According to the complaint filed in Queens Criminal Court, Diwan Gulati, 65, and his wife, Urmil Arya Gulati, 62, of Glen Head, Long Island, operated Chotu Pharmacy at 74-17 101st Avenue in Ozone Park until it closed in April of this year.

Neither one is a licensed pharmacist, according to Attorney General Andrew Cuomo, but they filled patients’ prescriptions themselves for approximately five months.

“These defendants allegedly defrauded Medicaid and placed their customers in danger by dispensing prescriptions to the public without a properly trained and licensed pharmacist present,” said Cuomo. “My office will continue to fight this kind of fraud and work to protect the public from unscrupulous individuals who put personal gain over the safety of their customers.”

The Gulatis arrest comes after an investigation and audit conducted by the Attorney General’s Medicaid Fraud Control Unit, which found that while the licensed pharmacist was on sick leave for an extended period, the business continued to operate without a replacement.
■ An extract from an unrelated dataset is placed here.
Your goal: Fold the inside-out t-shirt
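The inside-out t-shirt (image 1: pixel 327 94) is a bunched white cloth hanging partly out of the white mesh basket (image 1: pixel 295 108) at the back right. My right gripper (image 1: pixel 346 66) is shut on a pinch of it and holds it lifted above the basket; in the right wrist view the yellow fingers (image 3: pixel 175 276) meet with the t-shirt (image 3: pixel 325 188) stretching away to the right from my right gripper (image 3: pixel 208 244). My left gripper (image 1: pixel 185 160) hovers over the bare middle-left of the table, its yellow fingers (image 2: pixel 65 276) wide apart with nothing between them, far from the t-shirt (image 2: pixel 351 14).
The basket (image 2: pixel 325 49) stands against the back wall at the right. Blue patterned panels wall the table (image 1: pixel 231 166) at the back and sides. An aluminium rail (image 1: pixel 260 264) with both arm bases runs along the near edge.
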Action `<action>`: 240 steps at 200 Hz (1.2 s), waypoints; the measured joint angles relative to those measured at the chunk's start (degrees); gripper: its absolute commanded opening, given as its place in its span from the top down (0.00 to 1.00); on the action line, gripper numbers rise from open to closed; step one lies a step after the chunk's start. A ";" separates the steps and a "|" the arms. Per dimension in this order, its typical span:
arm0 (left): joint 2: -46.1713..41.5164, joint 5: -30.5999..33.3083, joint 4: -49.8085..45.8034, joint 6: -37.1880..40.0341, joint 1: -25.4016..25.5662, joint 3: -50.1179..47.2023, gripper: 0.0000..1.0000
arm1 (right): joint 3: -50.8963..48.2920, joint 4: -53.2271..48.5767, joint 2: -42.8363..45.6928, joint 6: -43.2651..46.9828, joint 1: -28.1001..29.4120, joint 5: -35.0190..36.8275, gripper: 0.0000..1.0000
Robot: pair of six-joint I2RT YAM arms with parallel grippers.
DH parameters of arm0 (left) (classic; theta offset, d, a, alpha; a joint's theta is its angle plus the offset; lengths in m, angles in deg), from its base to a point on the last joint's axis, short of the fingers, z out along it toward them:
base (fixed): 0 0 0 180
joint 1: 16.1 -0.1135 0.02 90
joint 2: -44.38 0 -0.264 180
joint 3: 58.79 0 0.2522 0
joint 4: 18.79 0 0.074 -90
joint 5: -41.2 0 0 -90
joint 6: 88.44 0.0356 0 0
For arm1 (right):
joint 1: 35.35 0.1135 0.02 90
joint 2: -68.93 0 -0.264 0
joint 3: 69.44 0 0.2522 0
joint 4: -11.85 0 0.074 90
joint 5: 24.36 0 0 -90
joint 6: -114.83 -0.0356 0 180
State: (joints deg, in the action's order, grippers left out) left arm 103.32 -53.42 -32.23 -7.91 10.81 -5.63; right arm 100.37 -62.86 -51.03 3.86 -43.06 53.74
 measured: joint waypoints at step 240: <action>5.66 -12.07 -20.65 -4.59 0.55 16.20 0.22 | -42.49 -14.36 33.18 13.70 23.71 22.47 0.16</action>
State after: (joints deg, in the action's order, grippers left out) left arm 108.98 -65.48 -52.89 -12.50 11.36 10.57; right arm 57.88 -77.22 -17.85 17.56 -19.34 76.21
During this time, Diwan was allegedly paid by Medicaid for the medications that he dispensed to Chotu Pharmacy patients while unsupervised by a licensed pharmacist.

The complaint also states that auditors reviewed the medication inventory and purchasing records of Chotu Pharmacy and discovered that from January 2004 to January 2008, the business billed Medicaid $846,000 more than the amount of drugs it actually purchased from licensed drug wholesalers.

The couple, including Chotu Corporation, was charged with two counts of grand larceny in the third degree, a class D felony, which carries a maximum sentence of seven years in prison. They were also charged with unauthorized practice of a profession and offering a false instrument for filing, class E felonies, which carry maximum sentences of four years in prison.